|
|
Department of Statistics, The Ohio State University
Statistics and Biostatistics Colloquium Series
Some Contributions to Infinite and High Dimensional Model Selection Problems
Arijit Chakrabarti
Purdue University
3:30PM - Thursday, April, 15, 2003
Room 170, Eighteenth Avenue Bldg. (EA 170)
ABSTRACT
The problem of selecting a model in infinite or high dimensional
setup has been of great interest in the recent years. A familiar
example where the parameter space is infinite dimensional is the
problem of estimating the unknown square-integrable drift function
of a Brownian motion in the Gaussian White-Noise model. The high
dimensional problems typically arise when the number of possible
parameters increases with increasing sample size.
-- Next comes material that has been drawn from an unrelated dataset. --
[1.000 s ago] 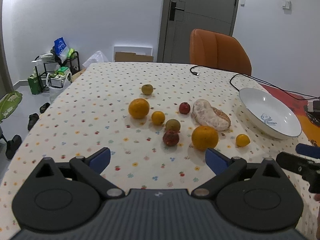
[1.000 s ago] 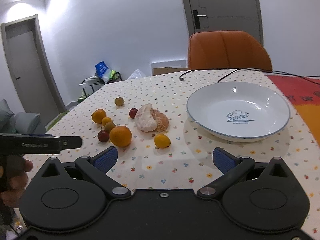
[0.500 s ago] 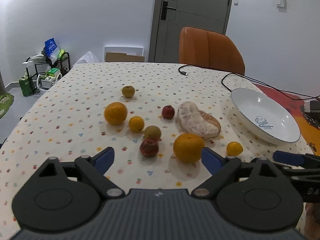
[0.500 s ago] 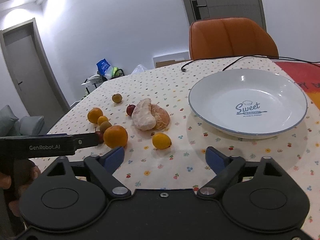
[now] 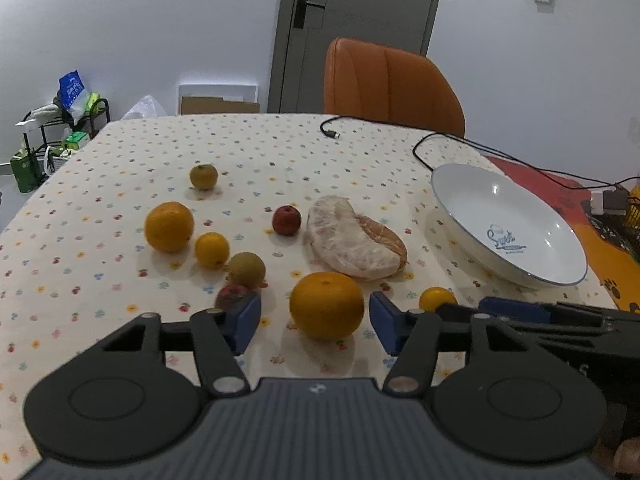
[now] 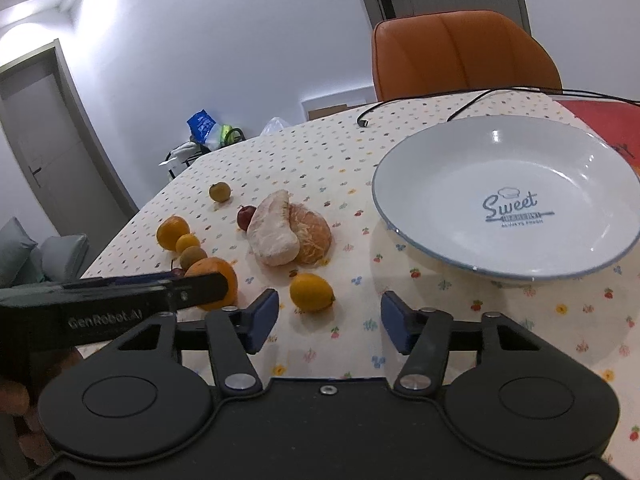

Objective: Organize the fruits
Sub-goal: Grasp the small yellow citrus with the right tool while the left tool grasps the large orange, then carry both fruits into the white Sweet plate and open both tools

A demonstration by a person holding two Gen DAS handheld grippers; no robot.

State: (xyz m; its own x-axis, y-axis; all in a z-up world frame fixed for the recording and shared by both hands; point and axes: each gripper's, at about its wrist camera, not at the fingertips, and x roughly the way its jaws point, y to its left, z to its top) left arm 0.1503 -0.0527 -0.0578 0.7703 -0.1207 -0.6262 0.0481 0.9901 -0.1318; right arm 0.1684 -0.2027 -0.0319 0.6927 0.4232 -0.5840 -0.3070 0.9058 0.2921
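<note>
Two tools, both wide open, holding nothing; our left tool (image 5: 315, 320) frames the big orange (image 5: 327, 305); only our right tool (image 6: 326, 322) view shows "Sweet" on the plate (image 6: 508, 204) plainly.

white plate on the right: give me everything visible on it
The white plate is a round, shallow, glossy dish that looks ceramic, with a thin blue-grey rim line. Blue print in its well reads "Sweet" under a small chef-hat mark, with smaller lettering below. It sits upright and flat on the floral tablecloth, holding no fruit. Nothing touches it: the peeled citrus and small yellow fruit lie apart to its left, and a black cable runs behind it.
</note>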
Using a complete orthonormal basis of L_2, the unknown drift
function in the White-Noise model can be represented as an infinite
linear combination of the basis functions, the cofficients being the
(unknown)Fourier coefficients and thus the problem reduces to one of
estimating the vector of Fourier coefficients. Using a simple
isometry, this problem can be equivalently recast as the problem of
estimating the (square-summable)mean vector in an infinite
dimensional normal mean problem. In this talk, I will show that
model selection by the Akaike Information Criterion(AIC) (where
under each model, all but first finitely many coordinates of the
mean vector are assumed to be zero), followed by least squares
estimation, achieves the asymptotic minimax rate of convergence
(over an appropriate subset of the parameter space) for squared
error loss. I will also present a Bayesian Model Selection rule
followed by Bayes estimates which achieves the same rate of
convergence asymptotically.
It is known that the Bayes Information Criterion(BIC) may be an
inappropriate model selection criterion and a poor approximation to
integrated likelihoods in some high dimensional problems. I will
present a generalization GBIC of BIC, which approximates the
integrated likelihood upto O(1) and a Laplace Approximation to the
integrated likelihood which is correct upto o(1) in a high
dimensional setup when the observations come from the general
exponential family of distributions. Some simulation results will be
presented which show that GBIC performs much better than BIC and the
Laplace approximation performs wonderfully well in many examples,
including some non-exponential family examples. Finally, I will
indicate some areas of application for this approximation
method.
This is joint work with Professor Jayanta K. Ghosh.
|